### [Assignment]
Below are records; give the number of their lines that hold the word "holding", and write nothing more.

### [Record set]
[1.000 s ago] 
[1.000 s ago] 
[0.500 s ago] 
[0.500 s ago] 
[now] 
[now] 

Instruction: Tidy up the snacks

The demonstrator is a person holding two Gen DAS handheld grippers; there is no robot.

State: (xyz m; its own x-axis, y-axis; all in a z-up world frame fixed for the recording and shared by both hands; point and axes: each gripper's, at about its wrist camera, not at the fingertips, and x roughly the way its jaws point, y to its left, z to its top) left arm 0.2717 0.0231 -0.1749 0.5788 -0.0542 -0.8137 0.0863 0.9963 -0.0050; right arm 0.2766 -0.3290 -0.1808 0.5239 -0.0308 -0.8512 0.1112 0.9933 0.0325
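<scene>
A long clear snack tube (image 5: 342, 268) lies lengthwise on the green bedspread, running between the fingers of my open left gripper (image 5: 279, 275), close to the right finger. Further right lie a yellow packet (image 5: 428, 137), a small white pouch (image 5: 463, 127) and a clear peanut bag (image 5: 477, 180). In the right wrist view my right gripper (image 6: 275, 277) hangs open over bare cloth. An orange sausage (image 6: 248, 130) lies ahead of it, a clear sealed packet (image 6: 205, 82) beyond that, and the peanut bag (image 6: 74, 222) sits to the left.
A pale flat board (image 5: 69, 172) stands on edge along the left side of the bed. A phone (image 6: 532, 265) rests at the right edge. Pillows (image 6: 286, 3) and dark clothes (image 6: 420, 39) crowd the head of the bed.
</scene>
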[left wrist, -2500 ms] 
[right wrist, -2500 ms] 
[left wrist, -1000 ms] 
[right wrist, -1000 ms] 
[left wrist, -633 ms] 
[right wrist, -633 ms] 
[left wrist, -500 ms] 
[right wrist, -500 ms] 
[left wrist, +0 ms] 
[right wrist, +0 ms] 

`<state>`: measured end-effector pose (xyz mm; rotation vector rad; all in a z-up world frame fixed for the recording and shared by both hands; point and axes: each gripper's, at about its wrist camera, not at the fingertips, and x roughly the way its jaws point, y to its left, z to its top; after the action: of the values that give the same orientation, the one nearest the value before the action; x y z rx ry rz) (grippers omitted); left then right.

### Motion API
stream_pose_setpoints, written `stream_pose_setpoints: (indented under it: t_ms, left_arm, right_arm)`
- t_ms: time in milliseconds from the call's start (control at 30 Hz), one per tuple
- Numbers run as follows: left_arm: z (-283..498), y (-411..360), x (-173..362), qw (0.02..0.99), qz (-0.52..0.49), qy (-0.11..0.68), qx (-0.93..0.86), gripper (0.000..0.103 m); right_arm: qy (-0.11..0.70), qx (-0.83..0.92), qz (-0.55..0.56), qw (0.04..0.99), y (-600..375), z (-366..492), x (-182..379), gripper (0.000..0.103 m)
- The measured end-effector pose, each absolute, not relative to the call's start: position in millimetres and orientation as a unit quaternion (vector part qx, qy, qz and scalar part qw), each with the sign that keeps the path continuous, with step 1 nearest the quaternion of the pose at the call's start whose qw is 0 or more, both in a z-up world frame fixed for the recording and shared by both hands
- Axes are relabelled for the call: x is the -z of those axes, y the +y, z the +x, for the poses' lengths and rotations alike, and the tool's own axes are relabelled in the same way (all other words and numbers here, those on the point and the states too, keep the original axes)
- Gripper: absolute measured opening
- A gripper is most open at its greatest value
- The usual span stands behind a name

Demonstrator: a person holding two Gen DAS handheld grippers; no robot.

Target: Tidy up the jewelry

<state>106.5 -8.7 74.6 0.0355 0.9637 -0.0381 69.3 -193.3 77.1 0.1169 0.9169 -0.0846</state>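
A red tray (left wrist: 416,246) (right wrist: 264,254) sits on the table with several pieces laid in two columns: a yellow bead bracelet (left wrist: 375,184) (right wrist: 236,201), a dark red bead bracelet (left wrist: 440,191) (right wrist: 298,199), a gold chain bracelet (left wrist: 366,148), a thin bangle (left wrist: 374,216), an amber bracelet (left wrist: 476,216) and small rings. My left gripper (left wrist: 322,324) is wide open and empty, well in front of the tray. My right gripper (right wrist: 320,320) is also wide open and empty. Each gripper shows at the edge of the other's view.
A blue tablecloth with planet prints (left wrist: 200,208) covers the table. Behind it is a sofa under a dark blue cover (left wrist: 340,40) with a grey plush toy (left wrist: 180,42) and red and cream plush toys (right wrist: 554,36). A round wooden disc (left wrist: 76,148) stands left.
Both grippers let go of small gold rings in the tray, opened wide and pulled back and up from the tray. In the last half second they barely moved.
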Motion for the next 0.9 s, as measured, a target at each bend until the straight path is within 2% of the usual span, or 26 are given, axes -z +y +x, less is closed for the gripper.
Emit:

### [Exercise output]
2